Crise politique au Maroc : Hamid Chabat aura-t-il gain de cause ?

Le roi du Maroc n’est pas d’accord avec la décision prise par l’Istiqlal de quitter la coalition gouvernementale dans laquelle le PJD est majoritaire. Mohammed VI exhorte Hamid Chabat et ses ministres à rester au gouvernement. Coup de bluff ou réelle détermination ? Que revêt cette annonce ?

Hamid Chabat touche au but. Le patron du parti historique de l’Istiqlal a joué sa dernière carte samedi dernier en annonçant le retrait de son parti du gouvernement dans lequel le parti islamiste, Justice et Développement (PJD), détient la majorité. Une décision que le roi Mohammed VI, qui s’impose comme principal médiateur de cette crise politique, n’accepte pas. Il a contacté Hamid Chabat pour l’exhorter à maintenir l’Istiqlal au sein du gouvernement.

L’annonce du Secrétaire général de l’Istiqlal a fait l’effet d’un coup de tonnerre au Maroc, ouvrant la voie à un remaniement, voire à des législatives anticipées. Et si tout cela n’était qu’un coup de bluff joué par Chabat pour remplacer les ministres istqlaliens du clan El Fassi, nommé par son prédécesseur, par des membres de son clan ? Cette exigence, le patron de l’Istiqlal la formule à Abdelilah Benkirane, le chef du gouvernement, depuis son élection à la tête du parti conservateur.

Pour Abdelwahed Radi, actuel président de l’Union interparlementaire et ancien Premier secrétaire de l’Union socialiste des forces populaires (UFSP), « l’heure n’est pas à la politique-fiction ». Ce responsable politique dit ne pas être « au courant des tractations entre Abdelilah Benkirane et Hamid Chabat » mais il affirme qu’une telle décision de se retirer du gouvernement était « impossible auparavant ». « Les choses ne se passent plus comme avant, preuve que les pouvoirs du Premier ministre ont été extrêmement renforcés depuis la mise en oeuvre de la nouvelle Constitution.

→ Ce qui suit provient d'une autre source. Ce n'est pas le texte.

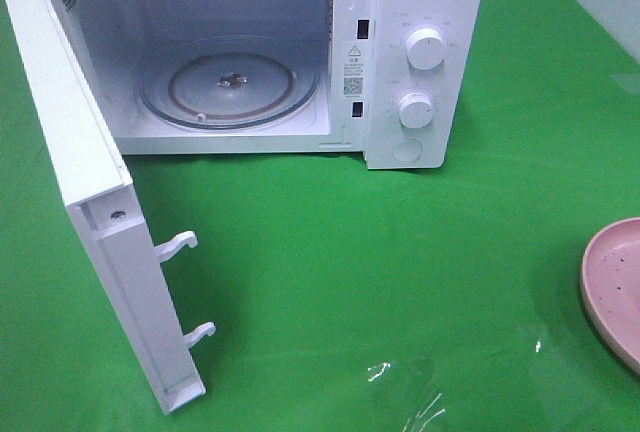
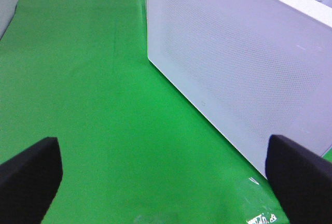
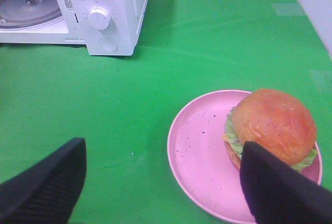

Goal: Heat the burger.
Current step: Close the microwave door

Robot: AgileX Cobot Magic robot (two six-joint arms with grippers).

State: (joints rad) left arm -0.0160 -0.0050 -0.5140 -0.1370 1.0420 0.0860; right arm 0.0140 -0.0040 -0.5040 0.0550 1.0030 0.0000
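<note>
Microwave point(image 1: 420, 62) door point(image 1: 90, 202) open, burger point(image 3: 272, 125) on plate point(image 3: 202, 151).
Left hand point(image 2: 163, 182) and right hand point(image 3: 161, 182) both spread open, holding nothing.

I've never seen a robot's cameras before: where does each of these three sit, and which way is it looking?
Exterior high: mounted above, looking down on the open microwave and green tablecloth; no arm shows.
Left wrist: on the left arm, facing the microwave door; open left gripper shows.
Right wrist: on the right arm, facing the burger on the pink plate; open right gripper shows.
Shared: exterior and right wrist both show the microwave's knobs and plate.
</note>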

Avant, il était impensable de se retirer du gouvernement. » Hamid Chabat profiterait-il donc de cette situation pour imposer son équipe au gouvernement ? Abdelwahed Radi nous a en tout cas fait comprendre que la politique exercée au Maroc est ni plus ni moins que « l’application de la nouvelle Constitution ». Les règles du jeu ne seraient donc pas respectées par le premier homme de l’Istiqlal.

Un scénario prévisible

Mohammed VI doit trancher. D’un côté, demander à Chabat de rester au gouvernement : une mission facile à accomplir, car il s’agirait indirectement d’un ordre, et les ordres du roi ne sont pas négociables. De plus l’Istiqlal est le premier supporter de la monarchie. De l’autre, inviter Abdelilah Benkirane à négocier avec Hamid Chabat. Au final, les deux partis n’ont pas le choix. Les pourparlers sont ouverts. Résultat : Chabat imposera ses cinq ministres en remplacement des ministres de son prédécesseur, Abbas el Fassi, l’Istiqlal restera au gouvernement et Benkirane fermera la voie à une crise politique majeure, le tout sous l’impulsion de Mohammed VI.

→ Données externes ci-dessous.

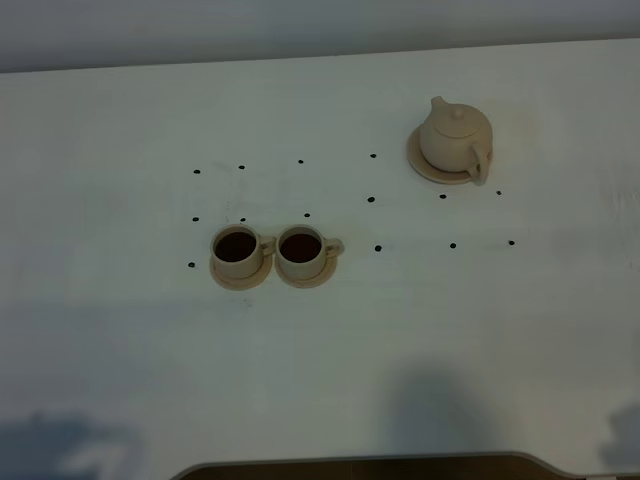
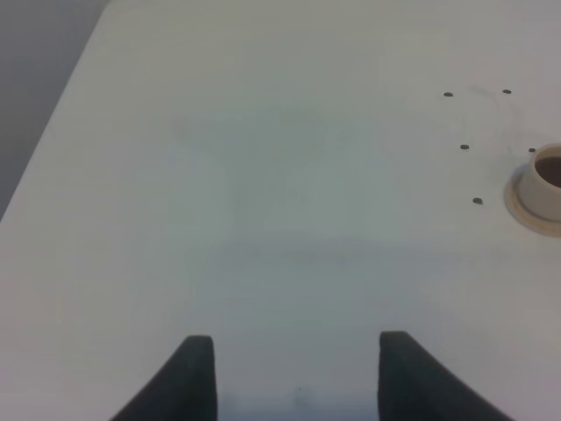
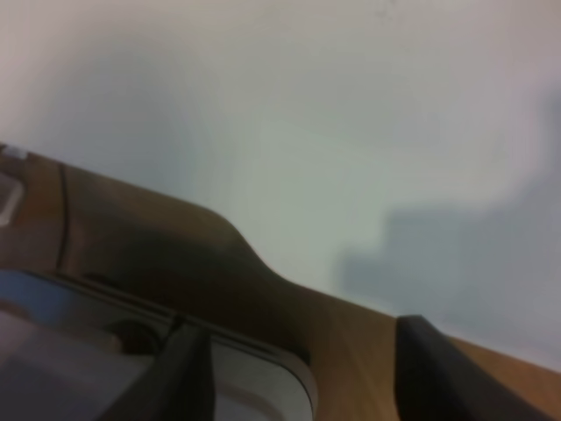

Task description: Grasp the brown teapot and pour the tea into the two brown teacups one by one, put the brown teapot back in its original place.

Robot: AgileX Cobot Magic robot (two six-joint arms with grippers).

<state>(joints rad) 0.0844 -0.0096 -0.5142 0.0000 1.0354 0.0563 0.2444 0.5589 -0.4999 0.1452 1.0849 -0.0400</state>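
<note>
The brown teapot (image 1: 455,138) stands upright on its round saucer (image 1: 425,166) at the back right of the white table, lid on and handle toward the front. The two brown teacups (image 1: 237,248) (image 1: 302,248) sit side by side on small saucers left of centre, both holding dark tea. Neither gripper shows in the exterior high view. My left gripper (image 2: 296,346) is open over bare table, with one teacup (image 2: 545,180) at the edge of the left wrist view. My right gripper (image 3: 302,329) is open and empty above the table's front edge.
Small black dots (image 1: 371,199) are scattered over the table between teapot and cups. A brown curved edge (image 1: 350,468) runs along the front of the table and also fills part of the right wrist view as a brown edge (image 3: 131,246). Arm shadows fall on the front.
</note>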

Dans tous les cas, « il faut gérer cette crise ». « Les acteurs concernés, à savoir le Premier ministre, le Secrétaire général de l’Istiqlal et le souverain agissent en ce sens », conclut le président de l’Union interparlementaire. Toutes les possibilités sont cela dit à envisager. Dans le cas où les négociations échoueraient, la Constitution garantit la formation d’une nouvelle majorité ou des législatives anticipées.

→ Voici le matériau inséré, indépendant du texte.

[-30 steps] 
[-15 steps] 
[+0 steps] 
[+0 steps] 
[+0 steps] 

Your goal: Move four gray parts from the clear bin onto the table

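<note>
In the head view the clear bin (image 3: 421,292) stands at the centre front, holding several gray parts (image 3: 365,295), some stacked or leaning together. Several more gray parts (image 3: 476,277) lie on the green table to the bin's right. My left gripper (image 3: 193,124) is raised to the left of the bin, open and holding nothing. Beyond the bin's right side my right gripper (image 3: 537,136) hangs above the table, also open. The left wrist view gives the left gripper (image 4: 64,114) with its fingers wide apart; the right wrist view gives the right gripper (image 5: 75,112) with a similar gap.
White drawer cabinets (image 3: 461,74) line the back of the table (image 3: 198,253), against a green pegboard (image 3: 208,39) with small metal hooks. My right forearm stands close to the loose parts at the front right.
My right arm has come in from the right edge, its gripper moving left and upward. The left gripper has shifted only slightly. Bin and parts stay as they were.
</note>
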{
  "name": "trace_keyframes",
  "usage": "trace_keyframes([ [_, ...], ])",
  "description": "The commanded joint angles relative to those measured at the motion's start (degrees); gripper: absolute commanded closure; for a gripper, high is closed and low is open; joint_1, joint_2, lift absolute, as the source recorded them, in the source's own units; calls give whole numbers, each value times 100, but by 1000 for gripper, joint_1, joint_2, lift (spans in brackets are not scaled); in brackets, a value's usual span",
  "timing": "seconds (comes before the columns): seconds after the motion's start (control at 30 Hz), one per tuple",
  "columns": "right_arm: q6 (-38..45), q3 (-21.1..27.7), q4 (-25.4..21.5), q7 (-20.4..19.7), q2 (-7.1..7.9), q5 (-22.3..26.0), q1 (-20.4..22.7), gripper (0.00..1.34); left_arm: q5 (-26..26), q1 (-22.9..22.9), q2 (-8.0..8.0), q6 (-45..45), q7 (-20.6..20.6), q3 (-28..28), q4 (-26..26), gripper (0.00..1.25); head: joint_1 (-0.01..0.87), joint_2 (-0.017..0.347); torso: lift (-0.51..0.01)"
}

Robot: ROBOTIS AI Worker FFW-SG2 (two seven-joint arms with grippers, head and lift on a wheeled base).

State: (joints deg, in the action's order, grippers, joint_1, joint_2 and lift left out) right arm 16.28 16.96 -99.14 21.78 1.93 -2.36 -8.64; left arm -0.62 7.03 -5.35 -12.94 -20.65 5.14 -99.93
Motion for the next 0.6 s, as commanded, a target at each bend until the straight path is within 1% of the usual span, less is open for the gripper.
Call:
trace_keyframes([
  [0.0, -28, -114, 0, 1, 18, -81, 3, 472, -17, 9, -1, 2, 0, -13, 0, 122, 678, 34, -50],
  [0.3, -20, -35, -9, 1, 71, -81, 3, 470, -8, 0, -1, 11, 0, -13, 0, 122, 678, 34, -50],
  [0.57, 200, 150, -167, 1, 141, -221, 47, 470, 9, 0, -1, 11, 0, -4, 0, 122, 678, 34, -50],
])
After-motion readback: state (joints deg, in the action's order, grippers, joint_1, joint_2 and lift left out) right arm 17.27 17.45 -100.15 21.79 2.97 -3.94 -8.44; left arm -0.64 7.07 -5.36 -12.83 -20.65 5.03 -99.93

Ces derniers temps, Hamid Chabat avait multiplié les sorties médiatiques, attaquant directement Abdelilah Benkirane, à la fois son principal allié et son principal ennemi. Il le juge incapable à résoudre la crise économique et sociale qui touche le royaume. Les deux hommes peinent à trouver un terrain d’entente depuis l’élection en septembre 2012 de Chabat à la tête du parti historique de l’indépendance. L’Istiqlal est depuis novembre 2011, date à laquelle le PJD a remporté un succès historique aux législatives, la deuxième force politique du pays. Ne disposant toutefois pas de la majorité, le parti islamiste avait dû former une coalition hétéroclite au sein de laquelle figurent l’Istiqlal, le Mouvement populaire (MP) et le Parti du Progrès et du Socialisme (PPS).